# [Work to be completed]
Keep only those lines of the records that include the string "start".

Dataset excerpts
Segment Open
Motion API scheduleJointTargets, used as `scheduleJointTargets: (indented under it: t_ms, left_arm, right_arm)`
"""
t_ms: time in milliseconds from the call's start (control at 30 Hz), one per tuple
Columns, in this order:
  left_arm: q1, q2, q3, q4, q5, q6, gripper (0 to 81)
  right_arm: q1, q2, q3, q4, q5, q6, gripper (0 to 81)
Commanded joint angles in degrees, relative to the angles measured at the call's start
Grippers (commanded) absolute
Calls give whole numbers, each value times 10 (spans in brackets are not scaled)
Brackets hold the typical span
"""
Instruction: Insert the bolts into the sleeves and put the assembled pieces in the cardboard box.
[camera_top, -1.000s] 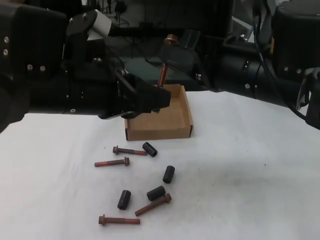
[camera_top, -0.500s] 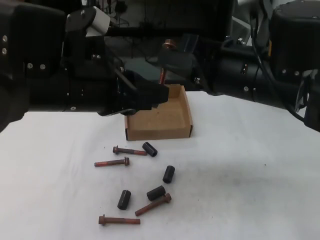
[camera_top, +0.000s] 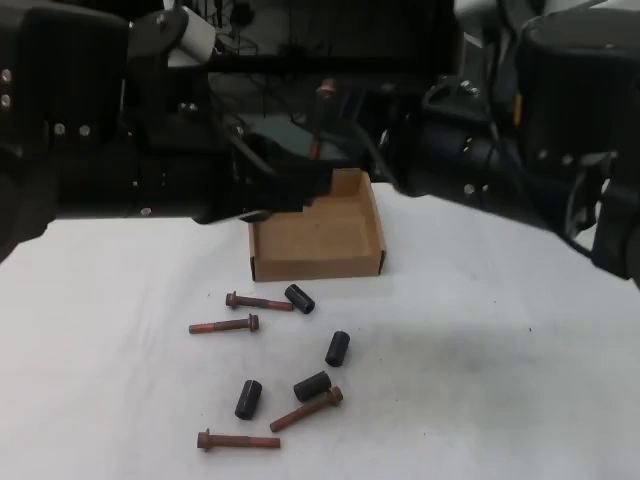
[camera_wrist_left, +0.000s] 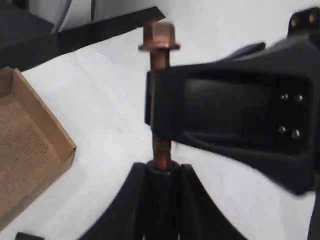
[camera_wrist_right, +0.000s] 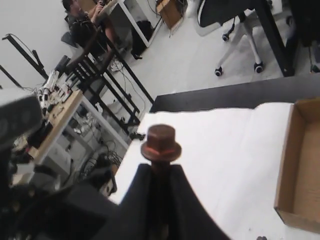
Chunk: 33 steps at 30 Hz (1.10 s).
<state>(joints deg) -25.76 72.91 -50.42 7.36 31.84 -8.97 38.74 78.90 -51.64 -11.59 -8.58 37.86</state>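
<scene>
Above the cardboard box (camera_top: 330, 240), my right gripper (camera_top: 345, 112) is shut on a rusty bolt (camera_top: 318, 125) held upright, head up. My left gripper (camera_top: 303, 187) sits just below it, shut on a black sleeve. In the left wrist view the bolt (camera_wrist_left: 160, 60) runs down through the right gripper (camera_wrist_left: 162, 107) and its tip enters the sleeve (camera_wrist_left: 161, 192) between my left gripper's (camera_wrist_left: 161, 170) fingers. The right wrist view shows the bolt head (camera_wrist_right: 160, 142) standing above my right gripper (camera_wrist_right: 160, 172). How deep the bolt sits in the sleeve is hidden.
On the white cloth in front of the box lie several loose bolts (camera_top: 258, 301) (camera_top: 225, 325) (camera_top: 305, 409) (camera_top: 238, 440) and several black sleeves (camera_top: 299, 298) (camera_top: 337, 348) (camera_top: 312, 386) (camera_top: 248, 399). The box (camera_wrist_right: 300, 165) looks empty. The cloth's right half is bare.
The right arm has swung left and nearer the camera, carrying the bolt a little left and down towards the left gripper. The left arm has barely shifted.
</scene>
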Motion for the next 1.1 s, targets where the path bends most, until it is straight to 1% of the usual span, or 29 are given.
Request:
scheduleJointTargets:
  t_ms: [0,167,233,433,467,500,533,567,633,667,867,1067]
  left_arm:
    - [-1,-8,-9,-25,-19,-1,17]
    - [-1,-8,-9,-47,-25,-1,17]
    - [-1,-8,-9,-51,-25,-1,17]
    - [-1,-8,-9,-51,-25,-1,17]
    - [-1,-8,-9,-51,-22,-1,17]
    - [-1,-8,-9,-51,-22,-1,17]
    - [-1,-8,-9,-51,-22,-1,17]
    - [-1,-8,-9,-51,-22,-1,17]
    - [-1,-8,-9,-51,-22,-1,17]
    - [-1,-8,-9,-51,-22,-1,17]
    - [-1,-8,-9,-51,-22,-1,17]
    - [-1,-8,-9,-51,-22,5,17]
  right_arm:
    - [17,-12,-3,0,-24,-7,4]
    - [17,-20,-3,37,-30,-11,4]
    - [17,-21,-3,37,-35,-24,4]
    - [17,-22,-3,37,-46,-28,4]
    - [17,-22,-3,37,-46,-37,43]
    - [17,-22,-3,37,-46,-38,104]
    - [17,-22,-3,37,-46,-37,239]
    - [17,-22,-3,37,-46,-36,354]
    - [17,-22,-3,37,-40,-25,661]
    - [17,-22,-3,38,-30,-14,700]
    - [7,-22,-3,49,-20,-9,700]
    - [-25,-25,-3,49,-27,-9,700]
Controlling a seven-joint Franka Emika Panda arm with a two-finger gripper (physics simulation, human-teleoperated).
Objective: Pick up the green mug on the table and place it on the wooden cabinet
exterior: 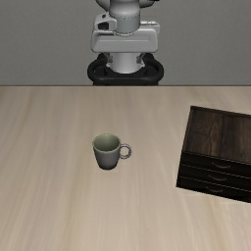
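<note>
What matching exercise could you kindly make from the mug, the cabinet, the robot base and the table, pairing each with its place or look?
Things:
1. mug
2. cabinet
3. robot base
4. table

Descriptions:
A. at the top of the exterior view, behind the far edge
B. dark wood, at the exterior view's right
C. green, upright near the middle, handle toward the exterior view's right
D. pale wood grain, carrying the other things

Pairs: 1-C, 2-B, 3-A, 4-D
</note>
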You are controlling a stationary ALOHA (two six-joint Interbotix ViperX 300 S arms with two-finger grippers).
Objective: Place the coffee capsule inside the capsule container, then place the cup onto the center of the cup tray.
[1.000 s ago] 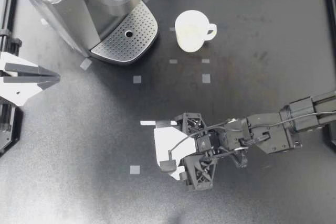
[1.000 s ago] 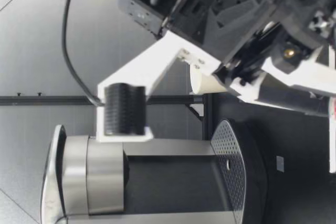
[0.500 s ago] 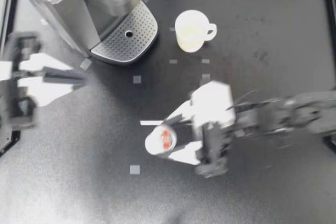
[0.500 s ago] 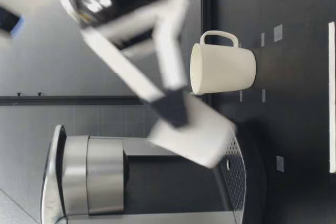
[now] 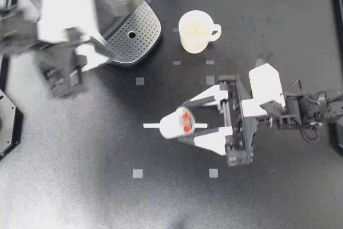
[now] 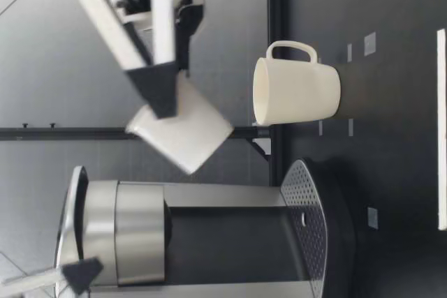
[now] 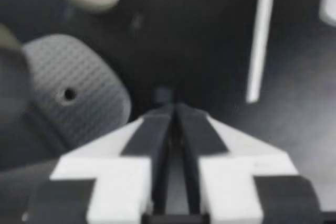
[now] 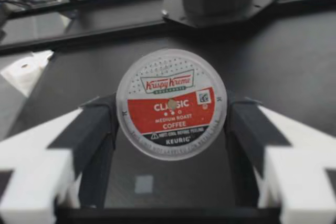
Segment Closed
# [Solution]
t_ms: time in milliseconds from the call's start (control at 30 Hz), one per tuple
Commanded joint angles in degrees, relative to the angles measured at the call's start

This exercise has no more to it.